YOUR GOAL: Those lines of the data that hold the word "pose" are to be copied out.

########

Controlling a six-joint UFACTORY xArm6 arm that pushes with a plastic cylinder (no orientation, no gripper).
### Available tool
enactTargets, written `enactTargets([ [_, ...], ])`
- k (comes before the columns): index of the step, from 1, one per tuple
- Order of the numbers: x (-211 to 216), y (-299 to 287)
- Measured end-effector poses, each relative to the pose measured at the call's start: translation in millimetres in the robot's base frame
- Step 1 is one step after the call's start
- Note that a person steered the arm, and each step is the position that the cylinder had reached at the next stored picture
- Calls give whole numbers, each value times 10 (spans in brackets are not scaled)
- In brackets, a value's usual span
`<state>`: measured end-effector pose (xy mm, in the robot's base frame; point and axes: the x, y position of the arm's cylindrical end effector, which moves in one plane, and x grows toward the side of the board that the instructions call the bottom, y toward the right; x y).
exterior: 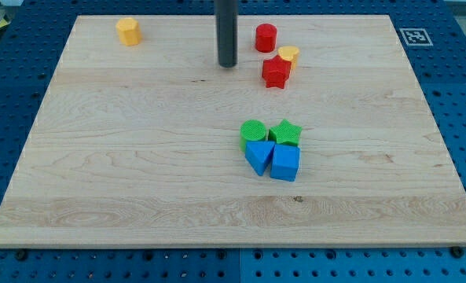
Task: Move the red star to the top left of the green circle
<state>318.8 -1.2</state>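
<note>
1. You have no gripper on this arm, so nothing is open, closed or held; there is only the dark rod, and my tip (pixel 228 65) rests on the wooden board (pixel 99 157), touching no block.
2. Take the green circle (pixel 253 131) as your landmark. It sits a little right of the board's middle, touching the green star (pixel 286 133) on its right, with the blue triangle-like block (pixel 258 155) and the blue cube (pixel 285 163) pressed just below the pair.
3. The red star (pixel 276 71) lies well above the green circle, slightly to the view's right of it. A yellow block (pixel 288 55) touches the star at its upper right, and the red cylinder (pixel 266 37) stands near, higher up.
4. My tip is also above the green circle, but to the view's left of it. So the red star lies to the right of my tip, at almost the same height.
5. This is the relation that matters: the star must go down and left, yet my tip stands on the side where the star has to travel. I judge you must first bring the tip around to the star's upper right, where the yellow block leaves little room.
6. The yellow hexagon-like block (pixel 128 31), far to the upper left of the green circle, plays no part.
</note>
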Motion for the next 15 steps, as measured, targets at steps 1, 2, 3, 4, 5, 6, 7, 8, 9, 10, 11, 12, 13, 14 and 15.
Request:
enactTargets([
  [1,-176,33],
  [2,-619,50],
  [3,-967,74],
  [4,-924,574],
  [5,-150,1010],
  [6,355,1127],
  [7,362,990],
  [8,419,739],
  [9,449,177],
  [10,514,-242],
  [11,834,-317],
  [12,944,-216],
  [13,940,54],
  [14,1068,521],
  [15,1144,961],
])
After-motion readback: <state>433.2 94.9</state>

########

WRITTEN SOLUTION:
- Measured end-effector poses, each relative to the pose measured at the call's start: translation in millimetres in the robot's base frame
`<state>`: measured end-effector pose (xy mm, in the robot's base frame; point and axes: the x, y position of the arm's cylindrical end effector, which moves in one plane, and x grows toward the side of the board that the instructions call the bottom, y toward the right; x y).

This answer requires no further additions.